- [AIM OF THE EXERCISE] Here the job is to transcribe only the lines from the one containing "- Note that" through the last line below, exactly as written; please leave out pictures.

***** DATA EXTRACT

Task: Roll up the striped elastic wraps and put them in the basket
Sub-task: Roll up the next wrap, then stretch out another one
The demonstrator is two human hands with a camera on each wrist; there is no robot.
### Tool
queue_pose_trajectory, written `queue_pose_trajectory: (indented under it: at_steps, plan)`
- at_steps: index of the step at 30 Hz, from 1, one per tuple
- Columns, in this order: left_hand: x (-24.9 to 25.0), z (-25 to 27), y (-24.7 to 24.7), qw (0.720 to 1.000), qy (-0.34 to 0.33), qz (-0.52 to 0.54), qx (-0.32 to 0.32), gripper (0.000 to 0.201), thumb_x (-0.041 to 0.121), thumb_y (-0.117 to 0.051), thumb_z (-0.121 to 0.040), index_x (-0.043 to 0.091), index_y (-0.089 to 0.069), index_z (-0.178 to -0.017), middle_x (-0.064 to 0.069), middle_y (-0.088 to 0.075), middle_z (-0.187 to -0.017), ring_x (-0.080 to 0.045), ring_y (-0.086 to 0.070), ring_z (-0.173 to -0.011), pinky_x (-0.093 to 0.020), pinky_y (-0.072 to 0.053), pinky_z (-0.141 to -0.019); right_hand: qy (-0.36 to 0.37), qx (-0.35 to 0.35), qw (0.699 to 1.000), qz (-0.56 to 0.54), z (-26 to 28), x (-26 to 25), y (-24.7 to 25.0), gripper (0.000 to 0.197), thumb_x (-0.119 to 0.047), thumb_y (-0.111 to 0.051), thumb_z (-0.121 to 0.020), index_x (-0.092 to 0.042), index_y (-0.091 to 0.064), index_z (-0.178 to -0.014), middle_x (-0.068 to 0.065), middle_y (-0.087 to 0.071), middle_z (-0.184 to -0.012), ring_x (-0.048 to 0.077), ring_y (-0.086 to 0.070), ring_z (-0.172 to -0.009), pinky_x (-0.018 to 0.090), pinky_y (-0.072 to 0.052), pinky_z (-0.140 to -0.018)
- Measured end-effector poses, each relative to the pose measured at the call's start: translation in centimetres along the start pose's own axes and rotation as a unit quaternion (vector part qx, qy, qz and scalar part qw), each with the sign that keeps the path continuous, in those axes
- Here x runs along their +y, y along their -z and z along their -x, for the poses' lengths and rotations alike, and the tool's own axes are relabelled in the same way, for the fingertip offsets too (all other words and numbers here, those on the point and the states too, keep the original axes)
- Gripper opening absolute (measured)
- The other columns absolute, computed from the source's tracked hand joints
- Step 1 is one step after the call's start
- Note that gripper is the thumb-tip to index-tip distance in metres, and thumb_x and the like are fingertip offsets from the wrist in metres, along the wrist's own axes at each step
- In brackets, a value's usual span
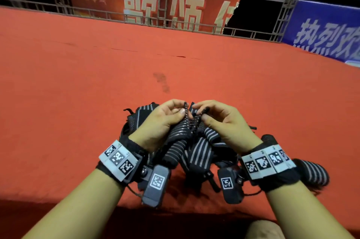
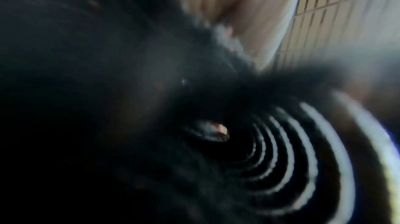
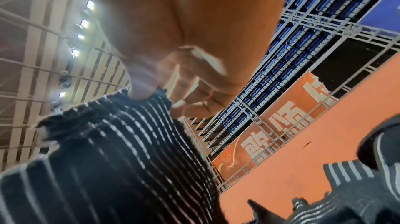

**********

- [WRITTEN RESPONSE]
- Note that gripper is the thumb-tip to index-tip distance in metres, and thumb_x and the like are fingertip offsets from the wrist in metres, along the wrist's own axes at each step
- In brackets, a value's usual span

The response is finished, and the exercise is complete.